FISH (Families in Separate Houses): A group for students who have experienced, or are experiencing, a parental divorce or separation at home. This group gives students specific coping skills and strategies needed for living in two homes or having an absent parent. Students will explore their feelings about divorce, changes that can or have occurred in the family, their own personal strengths that they bring to the family, and comfort knowing that their feelings and emotions are shared with other kids their age who are experiencing something similar.

Stress Busters: A group aimed to help students develop strategies to reduce worries and learn how their thoughts can affect their emotional responses.  We will focus on helping students think positively while developing healthy coping strategies. This growth-centered small group will consist of other students with similar needs, and will provide students with an outlet to learn more about themselves while gaining support from others.  This group is most appropriate for 1st and 2nd grades.

Mindfulness:  Mindfulness means being fully present with your experience of the current moment without judging your thoughts, emotions, or feelings. This group will accomplish this through the use of learned strategies, such as deep-breathing and reflective practices, in order to cultivate self-awareness and self-acceptance. With practice, students will find that this allows them to respond to difficulties in more intentional and healthy ways (i.e. anger and stress). We often operate on “autopilot” which can lead to increased stress and general feelings of anxiety. Practicing mindfulness has been found to improve mood, decrease stress, and improve concentration. This group is most appropriate for 3rd-5th grades, but can be adjusted for any age!

ZONES of Regulation: This group encompasses lessons and activities that help students gain skills in the area of self-regulation.  Self-regulation can go by many names such as self-control, self-management, and impulse control. Most importantly we are hoping to obtain the best state of awareness of the body and mind. The curriculum is designed to help students recognize when they are in different “zones” as well as how to use learned strategies and “tools” to change, or stay, in a particular zone depending on their specific situation or environment.  In addition to addressing self-regulation, the students will gain an increased vocabulary of emotional terms, skills in reading other people’s emotions and facial expressions, perspective about how others see and react to their behavior, insight into events that trigger their behavior, and calming or problem-solving skills.

Heart Prints: A group for students who have experienced a loss of a family member, friend, or somebody close to them. This grief group helps students recognize and express feelings of extreme sadness, encourages open communication and remembrance, and assists students in developing skills to cope with the loss of someone close to them while in a safe and supportive group environment.

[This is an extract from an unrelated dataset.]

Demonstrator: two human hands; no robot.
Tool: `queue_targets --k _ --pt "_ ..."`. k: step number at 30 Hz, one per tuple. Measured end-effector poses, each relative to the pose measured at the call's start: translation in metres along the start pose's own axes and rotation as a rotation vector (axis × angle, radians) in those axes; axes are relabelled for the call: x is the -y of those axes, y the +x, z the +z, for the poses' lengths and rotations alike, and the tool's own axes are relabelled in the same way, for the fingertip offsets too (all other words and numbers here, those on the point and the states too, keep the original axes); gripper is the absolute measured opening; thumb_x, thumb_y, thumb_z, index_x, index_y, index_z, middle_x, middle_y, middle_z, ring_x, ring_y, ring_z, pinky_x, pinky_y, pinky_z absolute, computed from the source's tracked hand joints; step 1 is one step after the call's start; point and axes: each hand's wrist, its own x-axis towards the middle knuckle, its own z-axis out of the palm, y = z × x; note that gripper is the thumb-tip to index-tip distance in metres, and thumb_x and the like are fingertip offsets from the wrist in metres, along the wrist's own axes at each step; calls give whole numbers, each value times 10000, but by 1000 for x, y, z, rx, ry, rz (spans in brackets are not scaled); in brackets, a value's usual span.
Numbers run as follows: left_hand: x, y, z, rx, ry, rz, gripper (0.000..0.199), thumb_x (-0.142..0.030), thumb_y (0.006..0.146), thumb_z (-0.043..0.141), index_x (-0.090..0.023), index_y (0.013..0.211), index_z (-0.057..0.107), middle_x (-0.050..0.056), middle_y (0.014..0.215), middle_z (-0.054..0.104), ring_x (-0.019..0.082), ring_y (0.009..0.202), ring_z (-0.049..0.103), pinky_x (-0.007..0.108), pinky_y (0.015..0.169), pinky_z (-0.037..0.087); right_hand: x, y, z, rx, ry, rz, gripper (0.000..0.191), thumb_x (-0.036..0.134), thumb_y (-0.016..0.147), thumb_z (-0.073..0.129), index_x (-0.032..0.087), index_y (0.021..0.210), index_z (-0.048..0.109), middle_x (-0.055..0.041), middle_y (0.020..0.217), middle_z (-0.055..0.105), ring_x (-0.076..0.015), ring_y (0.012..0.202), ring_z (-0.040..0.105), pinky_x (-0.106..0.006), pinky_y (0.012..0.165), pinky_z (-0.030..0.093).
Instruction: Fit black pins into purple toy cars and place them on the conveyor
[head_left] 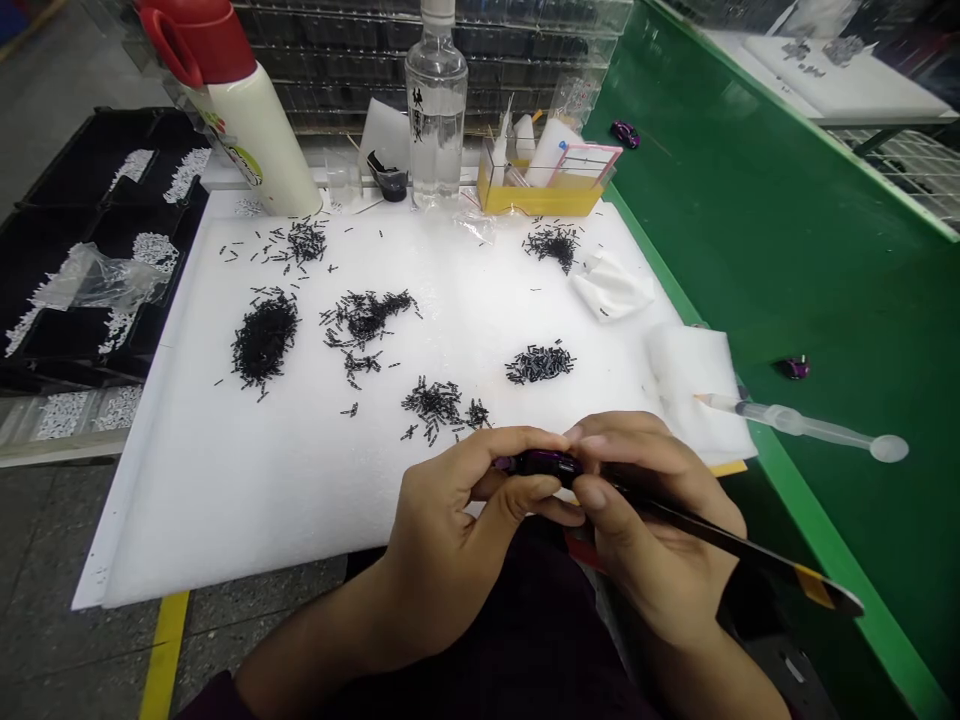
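My left hand [454, 545] pinches a small dark purple toy car [546, 464] between thumb and fingers, just above the front edge of the white foam mat [247, 510]. Close against it is my right hand [660, 530], whose thumb and fingertips meet at the car's right end. Black tweezers [750, 548] with a yellow band lie in the right hand, their rear end sticking out to the lower right. The tweezers' tips are hidden by the fingers. Small black parts lie beyond the hands in several piles, among them one pile [433, 402] and another [540, 364].
A red-lidded flask [259, 130], a clear bottle [436, 120] and a yellow-based box [544, 200] stand along the back. On the right are a foam block [694, 375], a syringe [795, 420] and another purple car [793, 367] on the green surface [750, 250]. Black trays [52, 225] stand left.
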Motion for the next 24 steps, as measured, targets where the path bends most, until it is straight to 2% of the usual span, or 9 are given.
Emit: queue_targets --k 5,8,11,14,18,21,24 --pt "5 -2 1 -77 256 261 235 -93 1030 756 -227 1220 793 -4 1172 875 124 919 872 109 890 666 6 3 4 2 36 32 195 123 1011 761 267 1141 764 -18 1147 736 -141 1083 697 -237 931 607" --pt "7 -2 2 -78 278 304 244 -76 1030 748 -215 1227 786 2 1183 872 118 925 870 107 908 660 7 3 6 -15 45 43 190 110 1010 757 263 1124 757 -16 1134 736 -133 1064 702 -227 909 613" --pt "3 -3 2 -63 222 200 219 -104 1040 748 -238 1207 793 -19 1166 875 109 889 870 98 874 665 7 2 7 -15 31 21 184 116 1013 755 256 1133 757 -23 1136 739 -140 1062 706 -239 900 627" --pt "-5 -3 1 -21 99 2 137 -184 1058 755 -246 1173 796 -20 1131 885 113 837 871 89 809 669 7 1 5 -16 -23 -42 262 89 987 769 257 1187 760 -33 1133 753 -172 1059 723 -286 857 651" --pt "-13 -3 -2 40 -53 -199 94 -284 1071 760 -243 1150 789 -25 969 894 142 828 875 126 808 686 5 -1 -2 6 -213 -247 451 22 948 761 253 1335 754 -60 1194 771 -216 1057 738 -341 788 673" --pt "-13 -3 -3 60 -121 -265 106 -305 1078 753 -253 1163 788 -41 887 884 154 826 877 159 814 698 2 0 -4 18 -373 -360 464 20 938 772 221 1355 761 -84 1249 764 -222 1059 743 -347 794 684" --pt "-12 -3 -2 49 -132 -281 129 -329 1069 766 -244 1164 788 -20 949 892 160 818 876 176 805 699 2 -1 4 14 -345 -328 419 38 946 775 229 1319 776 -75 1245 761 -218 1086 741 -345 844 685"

*Friendship (General): A group for students to learn appropriate skills for social interaction, and help them develop skills to make and sustain healthy friendships in school and life. Some topics that will be covered are how to initiate conversations, resolving conflicts, understanding and respecting the feelings of others (empathy), self-advocating, understanding individual strengths, and many more.

*Girl’s Friendship Group: This group will focus on the ins and outs of social relations from the girl perspective.  Students will learn and practice social skills and interactions to help them develop and sustain healthy friendships in school and life.  This group focuses on relational aggression, self-esteem, cliques, inclusion versus exclusion, self-advocating, understanding individual strengths, and other important topics.

*Boy’s Friendship Group:  This group will focus on the ins and outs of social relations from the boy perspective.  Students will learn and practice social skills and interactions to help them develop and sustain healthy friendships in school and life.  This group focuses on conflict resolution, understanding the feelings of others (empathy), self-advocating, inclusion, understanding individual strengths, and other important topics.